After an initial manual review of the remaining collected posts, we quickly discovered that a large proportion of the tweets not unexpectedly belong to the category other. Since the objective was to create a classifier being able to discriminate between the different classes, we needed a balanced training dataset, or at least a large number of samples for each class. This caused a problem since random sampling of the collected tweets most likely would result in almost only those belonging to the class other. Although this in theory could be solved by sampling a large enough set of tweets to annotate, there is a limit to how many tweets that can be tagged manually in a reasonable time (after all, this is the main motivation for learning such classifiers in the first place). To overcome this problem, we decided to use manual inspection to identify a small set of keywords which were likely to indicate emotional content belonging to any of the emotional classes positive, fear, or angera. The list of identified keywords looks as follows:

anger: anger, angry, bitch, fuck, furious, hate, mad,

fear: afraid, fear, scared,

positive: :), :-), =), :D, :-D, =D, glad, happy, positive, relieved.

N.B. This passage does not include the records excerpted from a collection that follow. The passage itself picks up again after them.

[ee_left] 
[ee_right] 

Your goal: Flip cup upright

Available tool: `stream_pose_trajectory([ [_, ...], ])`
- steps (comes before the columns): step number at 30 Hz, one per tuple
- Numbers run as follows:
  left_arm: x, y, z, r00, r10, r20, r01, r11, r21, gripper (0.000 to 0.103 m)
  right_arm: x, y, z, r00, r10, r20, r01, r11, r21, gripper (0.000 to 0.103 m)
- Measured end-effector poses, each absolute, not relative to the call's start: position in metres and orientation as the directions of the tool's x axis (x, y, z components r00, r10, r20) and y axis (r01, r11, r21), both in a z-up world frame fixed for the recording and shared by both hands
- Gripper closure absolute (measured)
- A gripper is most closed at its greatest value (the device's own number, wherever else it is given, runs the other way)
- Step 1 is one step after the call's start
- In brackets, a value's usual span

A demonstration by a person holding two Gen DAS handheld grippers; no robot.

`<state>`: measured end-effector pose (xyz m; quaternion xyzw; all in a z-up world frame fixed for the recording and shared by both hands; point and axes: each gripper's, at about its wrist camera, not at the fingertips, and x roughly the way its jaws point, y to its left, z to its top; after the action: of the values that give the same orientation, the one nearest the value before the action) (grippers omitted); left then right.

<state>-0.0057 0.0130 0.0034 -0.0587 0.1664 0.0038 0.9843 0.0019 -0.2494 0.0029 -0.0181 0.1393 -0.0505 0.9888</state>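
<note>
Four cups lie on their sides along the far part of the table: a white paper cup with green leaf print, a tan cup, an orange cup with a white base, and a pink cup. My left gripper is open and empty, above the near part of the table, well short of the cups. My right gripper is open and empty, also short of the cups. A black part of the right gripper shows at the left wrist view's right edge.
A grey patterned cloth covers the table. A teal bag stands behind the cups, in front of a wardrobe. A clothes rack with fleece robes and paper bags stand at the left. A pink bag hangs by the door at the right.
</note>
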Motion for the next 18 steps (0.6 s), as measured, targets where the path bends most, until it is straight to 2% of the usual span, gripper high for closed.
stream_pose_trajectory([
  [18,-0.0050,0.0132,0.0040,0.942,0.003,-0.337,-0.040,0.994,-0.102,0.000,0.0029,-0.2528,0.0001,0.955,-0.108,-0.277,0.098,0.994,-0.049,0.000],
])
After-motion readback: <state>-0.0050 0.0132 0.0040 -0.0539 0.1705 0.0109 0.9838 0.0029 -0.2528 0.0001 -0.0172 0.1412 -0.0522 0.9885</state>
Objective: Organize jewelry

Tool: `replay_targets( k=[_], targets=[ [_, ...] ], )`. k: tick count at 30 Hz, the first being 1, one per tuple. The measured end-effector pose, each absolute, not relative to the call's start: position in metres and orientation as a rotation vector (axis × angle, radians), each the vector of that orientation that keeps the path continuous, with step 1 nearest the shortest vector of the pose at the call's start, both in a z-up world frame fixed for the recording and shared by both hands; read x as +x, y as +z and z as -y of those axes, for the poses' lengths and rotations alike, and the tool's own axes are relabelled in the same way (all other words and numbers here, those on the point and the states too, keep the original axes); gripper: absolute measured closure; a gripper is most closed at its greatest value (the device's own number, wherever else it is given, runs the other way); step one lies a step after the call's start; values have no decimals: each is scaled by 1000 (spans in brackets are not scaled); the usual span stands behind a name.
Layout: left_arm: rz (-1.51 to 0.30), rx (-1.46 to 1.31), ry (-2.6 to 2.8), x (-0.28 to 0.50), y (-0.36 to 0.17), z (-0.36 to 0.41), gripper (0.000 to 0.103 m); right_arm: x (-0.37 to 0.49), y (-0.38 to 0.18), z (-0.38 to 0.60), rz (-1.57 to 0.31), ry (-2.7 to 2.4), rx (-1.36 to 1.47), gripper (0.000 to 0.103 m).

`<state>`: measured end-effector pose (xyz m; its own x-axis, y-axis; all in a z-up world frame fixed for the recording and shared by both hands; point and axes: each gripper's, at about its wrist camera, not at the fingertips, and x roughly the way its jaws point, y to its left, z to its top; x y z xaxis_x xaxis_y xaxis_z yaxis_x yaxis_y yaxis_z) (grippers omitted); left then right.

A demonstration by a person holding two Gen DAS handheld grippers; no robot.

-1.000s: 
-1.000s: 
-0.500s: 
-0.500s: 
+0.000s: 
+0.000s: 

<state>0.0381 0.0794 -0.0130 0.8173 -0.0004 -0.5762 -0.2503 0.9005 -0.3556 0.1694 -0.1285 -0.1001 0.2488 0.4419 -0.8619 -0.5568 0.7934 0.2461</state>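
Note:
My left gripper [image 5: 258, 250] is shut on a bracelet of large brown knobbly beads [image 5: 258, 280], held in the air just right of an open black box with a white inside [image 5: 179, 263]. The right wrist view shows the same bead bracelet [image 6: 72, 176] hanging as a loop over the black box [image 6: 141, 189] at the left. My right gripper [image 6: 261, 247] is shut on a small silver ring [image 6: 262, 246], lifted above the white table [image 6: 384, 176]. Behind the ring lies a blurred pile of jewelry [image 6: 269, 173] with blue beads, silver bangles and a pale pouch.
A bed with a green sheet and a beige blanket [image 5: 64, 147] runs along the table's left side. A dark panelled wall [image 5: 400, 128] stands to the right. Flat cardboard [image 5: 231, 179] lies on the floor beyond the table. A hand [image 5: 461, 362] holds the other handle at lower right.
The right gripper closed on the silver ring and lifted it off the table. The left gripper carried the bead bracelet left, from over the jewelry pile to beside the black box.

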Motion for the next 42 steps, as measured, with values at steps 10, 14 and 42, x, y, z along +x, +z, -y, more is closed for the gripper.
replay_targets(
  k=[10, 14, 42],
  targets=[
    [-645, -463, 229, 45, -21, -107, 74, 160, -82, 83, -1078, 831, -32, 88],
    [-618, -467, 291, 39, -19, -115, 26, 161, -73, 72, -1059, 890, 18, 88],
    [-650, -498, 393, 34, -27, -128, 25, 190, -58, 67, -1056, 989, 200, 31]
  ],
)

Those lists were automatically extended by finding synonyms to the words using WordNet [24]. Some of the resulting words were then removed from the lists as they were considered poor indicators of emotions during a hurricane. An example of a word that was removed is “stormy”, which was more likely to describe hurricane Sandy than expressing anger. By using the words in the created lists as search terms, we sampled 1000 tweets which according to our simple rules were likely to correspond to “positive” emotions. The same was done for “anger” and “fear”, while a random sampling strategy was used to select the 1000 tweets for “other”. In this way we constructed four data files containing 1000 tweets each. The way we selected the tweets may have an impact on the end results since there is a risk that such a biased selection process will lead to classifiers that are only able to learn the rules used to select the tweets in the first place. We were aware of such a potential risk, but could not identify any other way to come up with enough tweets corresponding to the “positive”, “anger”, and “fear” tags. In order to check the generalizability of the resulting classifiers, we have in the experiments compared the results to a baseline, implemented as a rule-based algorithm based on the keywords used to select the appropriate tweets. The experiments are further described in the next section.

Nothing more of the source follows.